When the children were ten years old, we compared their reading accuracy on a set of 60 words that varied according to their regularity and their frequency (i.e. how often they occur in written English). For example, the words horse (ceffyl), tooth (dant)and grill (gril) are regular words of high, medium and low frequency, and bowl (bowlen), glove (maneg) and sword (cleddyf) are irregular words of high, medium and low frequency. The English children read the regular words and the high frequency irregular words as accurately as did the Welsh children. […] 

This suggests that the decoding skills of the English children have by now caught up with those of their Welsh counterparts. Significantly superior performance by the Welsh children was only observed on the medium and low frequency irregular words. The lower frequency irregular words will have been encountered less often in print and many of them do not yet appear to be part of the English children’s sight vocabulary. If English children try to use decoding skills to read these words, they will pronounce them incorrectly. The absence of irregular words in Welsh means that Welsh children will be able to read aloud correctly the Welsh equivalents of these words even though they are equally unlikely to have encountered them in print very often.

It therefore appears to be the case that the opaque nature of the English orthography slows down the acquisition of decoding skills, but even when these skills have caught up at ten years old, children learning to read English have not received sufficient print exposure to many irregular words to allow them to be read accurately. Because of the absence of irregular words, a much larger reading vocabulary is available to readers of Welsh immediately they have developed competence in decoding. […]

*Pedagogy*
Improving children’s reading attainment in the future by reform of the English orthography is clearly a utopian pipe-dream. […]
A more realistic strategy than reforming the orthography might be to acknowledge that English probably requires more extensive training in phonics than transparent orthographies. […]
[However]itis[…] possible that English requires a different type of phonic reading instruction. According to grain-size theory (Ziegler & Goswami 2005), teaching should not be exclusively focused on grapheme–phoneme correspondences. Children should also be made aware of correspondences between larger phonological and orthographic units. Most obviously, the correct pronunciation of many irregular words can only be taught by word-specific training. Nevertheless teaching a child to read an irregular word such as friend will allow him or her to read all words that contain ‘friend’ as their root morpheme (e.g. friend, friendship, friendly, friendlier, unfriendly, befriend, friendliness,etc.).

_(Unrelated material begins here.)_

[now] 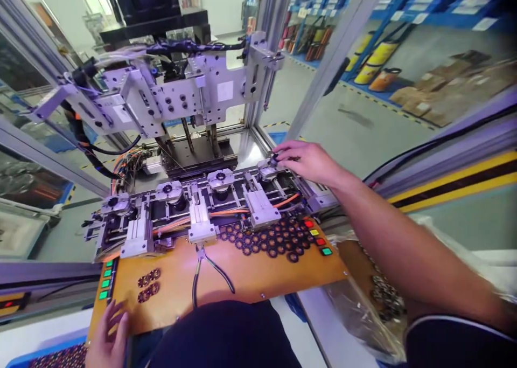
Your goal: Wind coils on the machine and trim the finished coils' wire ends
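Observation:
My right hand (309, 163) reaches over the rightmost metal fixture (267, 172) of the machine, fingertips bent together at its top. A small dark piece shows by the fingertips; what it is I cannot make out. At the lower left, my left hand (108, 335) hovers by the edge of the orange-brown work board (177, 282), its fingers apart and holding nothing. Just above it lie several dark rings with copper-coloured centres (148, 285). More rings (264, 238) are spread below the right half of the machine. Pliers (204, 265) with dark handles lie open mid-board.
Other fixtures (221, 180) line the machine, beneath a metal gantry (177, 96). Coloured buttons (320, 242) sit at the right; green ones (105, 283) at the left. A blue tray (30, 361) of small parts is lower left, a plastic-lined box (359, 303) of parts lower right.

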The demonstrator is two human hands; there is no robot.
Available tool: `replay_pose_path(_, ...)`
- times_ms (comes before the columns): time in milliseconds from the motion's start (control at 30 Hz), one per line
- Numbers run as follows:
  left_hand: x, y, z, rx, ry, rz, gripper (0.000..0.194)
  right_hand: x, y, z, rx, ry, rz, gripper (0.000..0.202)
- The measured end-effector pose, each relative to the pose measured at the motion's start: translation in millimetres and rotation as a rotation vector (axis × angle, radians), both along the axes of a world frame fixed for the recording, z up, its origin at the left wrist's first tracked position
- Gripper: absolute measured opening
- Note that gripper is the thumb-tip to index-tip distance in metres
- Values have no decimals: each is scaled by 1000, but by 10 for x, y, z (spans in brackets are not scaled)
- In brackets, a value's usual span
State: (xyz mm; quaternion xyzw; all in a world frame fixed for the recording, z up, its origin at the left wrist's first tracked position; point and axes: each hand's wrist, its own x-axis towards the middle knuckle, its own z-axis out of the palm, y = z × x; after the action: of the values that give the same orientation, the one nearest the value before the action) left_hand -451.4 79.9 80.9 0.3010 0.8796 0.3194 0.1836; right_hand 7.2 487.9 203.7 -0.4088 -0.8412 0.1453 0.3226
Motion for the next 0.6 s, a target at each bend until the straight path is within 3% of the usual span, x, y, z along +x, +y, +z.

In some irregular words, however, there are higher order consistencies that provide information about how the irregular portion of the word should be pronounced. In particular, there are important orthographic consistencies at the level of onsets and rimes even in words that are irregular in terms of their grapheme–phoneme mappings (Treiman, Mullennix, Bijeljac-Babic & Richmond-Welty 1995). For example, the pronunciation of the ea vowel in health differs from the regular pronunciation of ea (as in heat). However, ea is pronounced as it is in health in all words in which –ealth is the rime segment wealth, stealth,etc.). Consequently, if they are taught the correspondences between rime segments and their pronunciation, Ziegler and Goswami argue that children should be able to successfully decode words that contain consistently spelled rime segments even if they are irregular. A teaching schedule that concentrates exclusively on grapheme–phoneme relationships ignores this important source of information about the English writing system. […]

Morphemes (defined as the smallest units of meaning in a language) contain another important source of information about how English words are written because English orthography often preserves morpheme identity at the expense of phonology. For example, the is always spelled the same way even though its pronunciation differs according to whether it precedes a vowel or consonant. In a highly impressive series of studies, Nunes and Bryant (2006) provide a powerful demonstration that interventions based on the teaching of morphemes to children significantly improve their spelling ability. For example, they point out, teaching children that the plural inflection at the end of a word is consistently represented by the letter s should prevent them from spelling rocks as rox even if they have learnt to spell fox correctly. […]

In conclusion, it is evident that English is a particularly difficult writing system to learn. The transparent alphabetic orthographies that are commonly used in other European countries including Wales allow children to develop phonological awareness and decoding skills much more easily. […] It appears that children learning English require more extensive phonics instruction than is required for children learning transparent orthographies. […] However, the unpredictable nature of the English writing system can be reduced if children’s attention is[…] drawn to the relationships between larger units than graphemes and phonemes (Nunes & Bryant 2006; Ziegler & Goswami 2005). Knowledge of the relationships between the orthography and phonology of onsets, rimes, and morphemes is likely to make it easier for children to achieve mastery over the notoriously complex English writing system.

----------


## benbaaa

Interesting. I mean it, too.  :Very Happy:

----------


## Marmite the Dog

Yes, a good read.

I'm surprised that supercalafragalisticexpealadotious wasn't used as a low frequency irregular word.

----------